■ Records shown:
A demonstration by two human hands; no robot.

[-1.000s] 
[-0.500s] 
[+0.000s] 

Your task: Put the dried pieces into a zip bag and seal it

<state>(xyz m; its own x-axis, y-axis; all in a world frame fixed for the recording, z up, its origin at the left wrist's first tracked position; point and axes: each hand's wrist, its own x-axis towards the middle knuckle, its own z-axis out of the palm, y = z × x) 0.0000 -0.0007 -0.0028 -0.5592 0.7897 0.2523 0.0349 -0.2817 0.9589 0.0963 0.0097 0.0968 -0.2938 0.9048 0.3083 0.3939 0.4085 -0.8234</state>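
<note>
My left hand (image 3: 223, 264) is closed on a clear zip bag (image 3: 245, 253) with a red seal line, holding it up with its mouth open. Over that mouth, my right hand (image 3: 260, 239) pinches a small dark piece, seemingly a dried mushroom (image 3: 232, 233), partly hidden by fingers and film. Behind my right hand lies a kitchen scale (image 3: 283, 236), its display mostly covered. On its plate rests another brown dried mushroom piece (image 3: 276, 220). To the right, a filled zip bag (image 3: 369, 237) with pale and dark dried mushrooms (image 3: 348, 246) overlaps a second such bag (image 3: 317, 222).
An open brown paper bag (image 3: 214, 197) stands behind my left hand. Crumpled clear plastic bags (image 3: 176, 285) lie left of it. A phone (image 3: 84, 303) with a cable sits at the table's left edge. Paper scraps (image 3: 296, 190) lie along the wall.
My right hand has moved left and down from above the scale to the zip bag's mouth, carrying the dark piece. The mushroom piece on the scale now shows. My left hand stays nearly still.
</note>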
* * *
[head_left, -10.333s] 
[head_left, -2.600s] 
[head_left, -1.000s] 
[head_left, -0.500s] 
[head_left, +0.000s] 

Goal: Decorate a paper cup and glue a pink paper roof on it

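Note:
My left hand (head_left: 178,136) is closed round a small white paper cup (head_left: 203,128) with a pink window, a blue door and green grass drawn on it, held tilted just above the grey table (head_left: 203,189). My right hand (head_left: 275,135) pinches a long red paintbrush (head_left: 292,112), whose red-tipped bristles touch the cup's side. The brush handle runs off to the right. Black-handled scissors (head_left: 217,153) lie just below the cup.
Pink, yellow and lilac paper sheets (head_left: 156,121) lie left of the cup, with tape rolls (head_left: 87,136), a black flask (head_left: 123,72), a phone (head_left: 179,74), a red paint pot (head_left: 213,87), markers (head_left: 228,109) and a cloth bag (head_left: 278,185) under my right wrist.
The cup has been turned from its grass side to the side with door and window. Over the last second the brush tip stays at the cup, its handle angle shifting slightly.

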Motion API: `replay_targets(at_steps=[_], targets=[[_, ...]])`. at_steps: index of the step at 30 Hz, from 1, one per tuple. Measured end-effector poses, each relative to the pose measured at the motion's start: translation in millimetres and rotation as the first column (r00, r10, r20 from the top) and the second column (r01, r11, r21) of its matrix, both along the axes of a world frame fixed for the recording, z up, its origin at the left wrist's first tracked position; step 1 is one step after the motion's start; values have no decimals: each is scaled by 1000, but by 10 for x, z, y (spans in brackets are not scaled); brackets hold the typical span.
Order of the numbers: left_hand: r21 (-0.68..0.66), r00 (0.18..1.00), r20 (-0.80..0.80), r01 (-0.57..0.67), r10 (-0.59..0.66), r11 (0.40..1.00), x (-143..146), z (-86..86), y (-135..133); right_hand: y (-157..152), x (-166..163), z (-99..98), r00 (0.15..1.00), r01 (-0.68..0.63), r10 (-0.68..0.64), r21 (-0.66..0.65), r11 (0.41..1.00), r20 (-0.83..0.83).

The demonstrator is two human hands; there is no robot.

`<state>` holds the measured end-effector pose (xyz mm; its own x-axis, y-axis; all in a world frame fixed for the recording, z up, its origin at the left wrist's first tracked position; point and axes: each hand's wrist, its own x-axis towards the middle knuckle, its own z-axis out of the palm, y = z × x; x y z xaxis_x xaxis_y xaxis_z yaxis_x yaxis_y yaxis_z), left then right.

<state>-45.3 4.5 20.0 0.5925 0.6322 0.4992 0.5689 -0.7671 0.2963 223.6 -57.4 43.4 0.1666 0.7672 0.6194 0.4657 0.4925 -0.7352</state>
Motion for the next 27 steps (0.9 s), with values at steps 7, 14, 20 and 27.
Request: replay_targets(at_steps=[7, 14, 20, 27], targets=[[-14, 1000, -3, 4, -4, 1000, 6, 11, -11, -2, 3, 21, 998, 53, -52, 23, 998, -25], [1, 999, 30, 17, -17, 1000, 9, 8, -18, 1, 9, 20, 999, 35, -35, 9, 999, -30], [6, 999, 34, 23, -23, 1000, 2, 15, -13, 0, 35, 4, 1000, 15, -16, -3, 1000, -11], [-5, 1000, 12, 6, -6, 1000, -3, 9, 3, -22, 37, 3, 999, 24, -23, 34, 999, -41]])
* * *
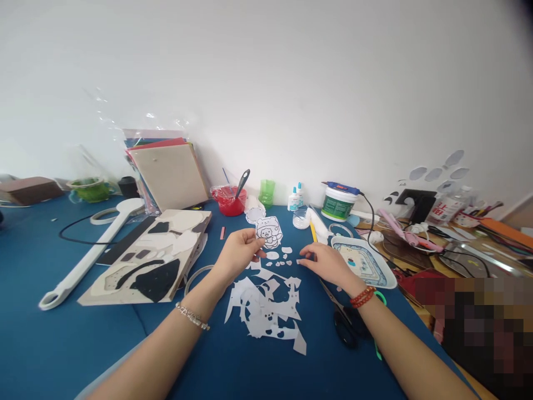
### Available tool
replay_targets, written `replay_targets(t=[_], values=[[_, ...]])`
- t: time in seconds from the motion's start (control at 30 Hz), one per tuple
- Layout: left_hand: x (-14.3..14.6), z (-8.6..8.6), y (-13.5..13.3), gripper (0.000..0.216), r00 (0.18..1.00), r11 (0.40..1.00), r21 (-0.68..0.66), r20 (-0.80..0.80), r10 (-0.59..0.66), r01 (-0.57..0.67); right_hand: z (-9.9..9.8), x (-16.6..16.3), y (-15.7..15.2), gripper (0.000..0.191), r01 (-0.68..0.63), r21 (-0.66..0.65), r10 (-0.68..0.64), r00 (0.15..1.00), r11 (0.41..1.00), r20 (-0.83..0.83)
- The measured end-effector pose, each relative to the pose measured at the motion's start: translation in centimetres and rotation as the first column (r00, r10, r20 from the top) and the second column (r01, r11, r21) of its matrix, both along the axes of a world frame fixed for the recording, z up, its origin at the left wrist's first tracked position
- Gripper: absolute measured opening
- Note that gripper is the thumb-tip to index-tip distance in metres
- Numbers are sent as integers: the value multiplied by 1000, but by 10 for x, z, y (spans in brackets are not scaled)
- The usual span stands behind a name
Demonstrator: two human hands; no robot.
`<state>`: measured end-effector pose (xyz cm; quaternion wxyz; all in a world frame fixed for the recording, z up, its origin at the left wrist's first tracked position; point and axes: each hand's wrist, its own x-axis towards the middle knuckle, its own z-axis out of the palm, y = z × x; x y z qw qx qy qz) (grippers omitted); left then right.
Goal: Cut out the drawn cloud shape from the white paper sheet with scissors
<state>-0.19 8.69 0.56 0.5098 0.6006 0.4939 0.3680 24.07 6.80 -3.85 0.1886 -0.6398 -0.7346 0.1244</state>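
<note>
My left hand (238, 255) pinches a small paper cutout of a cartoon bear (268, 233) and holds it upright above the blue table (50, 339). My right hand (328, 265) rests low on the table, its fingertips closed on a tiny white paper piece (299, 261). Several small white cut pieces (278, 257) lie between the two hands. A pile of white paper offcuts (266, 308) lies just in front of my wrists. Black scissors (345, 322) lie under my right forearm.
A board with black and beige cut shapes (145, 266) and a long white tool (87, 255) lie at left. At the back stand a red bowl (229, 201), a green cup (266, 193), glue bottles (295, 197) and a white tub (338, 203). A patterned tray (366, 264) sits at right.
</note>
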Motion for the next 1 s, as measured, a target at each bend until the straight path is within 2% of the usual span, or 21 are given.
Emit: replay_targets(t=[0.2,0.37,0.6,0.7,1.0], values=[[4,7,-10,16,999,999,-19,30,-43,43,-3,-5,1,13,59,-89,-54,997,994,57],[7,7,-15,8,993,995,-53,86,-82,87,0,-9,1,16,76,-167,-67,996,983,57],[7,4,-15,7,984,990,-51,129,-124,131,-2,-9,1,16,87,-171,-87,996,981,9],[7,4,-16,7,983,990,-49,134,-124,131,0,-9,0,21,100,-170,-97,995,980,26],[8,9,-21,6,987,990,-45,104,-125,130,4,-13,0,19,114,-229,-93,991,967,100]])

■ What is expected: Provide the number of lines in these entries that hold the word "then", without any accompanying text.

■ Response for this exercise: 2